We cannot speak about the horrors of the Hamas attack on 7th October 2023, or the appalling reprisals engineered by the Israeli Government as if there is no larger history of fear and violence, pogrom and persecution, threat and retaliation.

Youth workers have, for generations, tried to find a contextual parable to match that of the Jewish victim, the negligent clergy and the merciful outsider. There is no need to look too far distant; Jesus’ parable is crying out for enactment on his front lawn.

At the root of the Gaza horror story lies Jesus’ parable, and Amos’ prophecy almost eight hundred years before Jesus spoke. Amos offers a polemic against those who trample the needy and bring ruin upon the poor, who bargain deceitfully and shackle in debt those who will never find a way out.

There is a reason that this is the most famous of Jesus’ parables. It is a radical departure from how we commonly act – retaliation and reprisal. Blame. Excuses.
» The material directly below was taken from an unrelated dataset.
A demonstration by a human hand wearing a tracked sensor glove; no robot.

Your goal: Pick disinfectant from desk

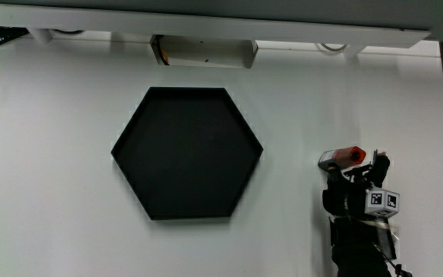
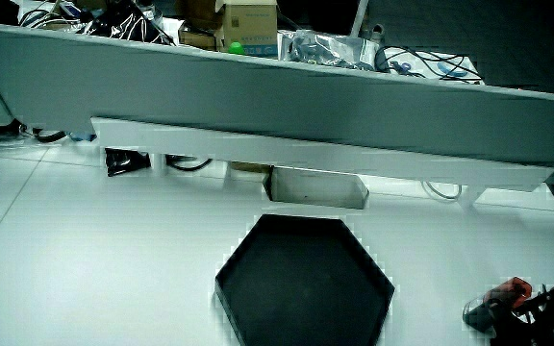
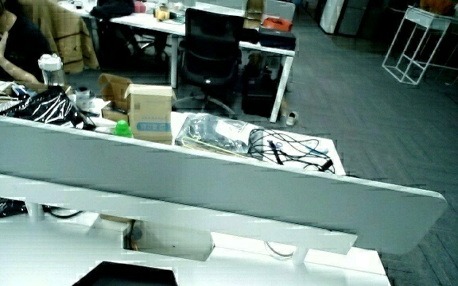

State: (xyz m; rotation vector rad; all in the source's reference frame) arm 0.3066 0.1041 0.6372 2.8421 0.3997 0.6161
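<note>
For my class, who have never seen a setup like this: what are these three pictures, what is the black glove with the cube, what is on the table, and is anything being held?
No machine here: a person's hand in a black glove, with a patterned cube on its back. The main view looks straight down on a white table. The side views look forward across it toward a low partition, with office clutter past that. On the table lies an empty black six-sided tray. Beside the tray, the hand's grip is closed on a small bottle with a red cap, apparently the disinfectant; a side view shows it too.
</note>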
A South American theologian argues that the reason the Samaritan stops is because he knows the danger on this road; he has been assaulted here before. And no one stopped to help.

Jesus’ words are, as always, a radical departure from our standard response. God expects more of us. The God of Amos, of Abraham and Sarah, Isaac and Rebekah, expects more. And I risk myself by assuming that an equal demand is made by the God of those who are descendants by faith of Ishmael.
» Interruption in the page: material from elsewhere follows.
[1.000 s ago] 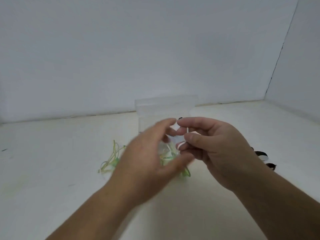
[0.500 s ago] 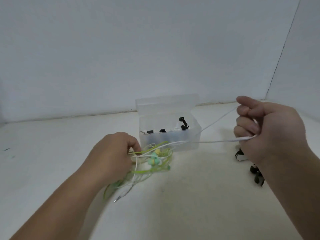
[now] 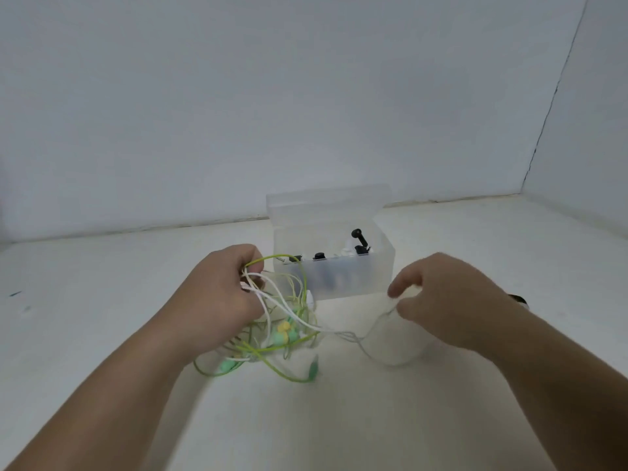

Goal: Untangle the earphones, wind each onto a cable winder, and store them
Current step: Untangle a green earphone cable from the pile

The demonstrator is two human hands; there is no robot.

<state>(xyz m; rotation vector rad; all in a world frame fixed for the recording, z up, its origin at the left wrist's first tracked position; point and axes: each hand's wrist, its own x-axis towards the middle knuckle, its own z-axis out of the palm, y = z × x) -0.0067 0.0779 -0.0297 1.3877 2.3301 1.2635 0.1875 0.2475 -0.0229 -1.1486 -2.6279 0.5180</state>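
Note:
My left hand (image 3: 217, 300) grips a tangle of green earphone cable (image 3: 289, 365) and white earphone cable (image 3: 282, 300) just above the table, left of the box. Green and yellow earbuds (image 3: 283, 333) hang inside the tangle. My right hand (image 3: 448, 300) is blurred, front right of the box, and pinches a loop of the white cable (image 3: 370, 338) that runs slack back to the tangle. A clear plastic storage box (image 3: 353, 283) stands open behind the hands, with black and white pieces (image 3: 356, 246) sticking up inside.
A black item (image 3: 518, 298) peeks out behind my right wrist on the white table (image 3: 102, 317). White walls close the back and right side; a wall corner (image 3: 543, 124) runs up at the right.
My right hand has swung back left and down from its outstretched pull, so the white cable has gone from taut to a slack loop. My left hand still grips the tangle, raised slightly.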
I am neither sufficiently naïve, nor foolish, to assume that my words will affect any action in Gaza. I will be audacious enough, however, to hope that they may affect how we pray, how we debate and how we act in mercy toward our neighbours, our family, in Israel, Gaza and the West Bank.

Who acted as a neighbour? The one who showed mercy.
Jesus said, Go and do likewise.

Appropriately Dressed

“Go on your way. See, I am sending you out like lambs into the midst of wolves. Carry no purse, no bag, no sandals; and greet no one on the road. Whatever house you enter, first say, ‘Peace to this house!’ And if anyone is there who shares in peace, your peace will rest on that person; but if not, it will return to you.”  [Luke’s Gospel 10.3-6]

You must always bring something with you, when you visit someone’s home. It’s common courtesy, or so we were told when we were children. Cake, or biscuits, even from the shop; a bottle of wine if it’s evening. You don’t go empty-handed, it’s just rude.

That’s one of the first memories that springs to my mind when I read this passage, the idea that you appear at someone’s front door, hoping to go in, and your hands are empty.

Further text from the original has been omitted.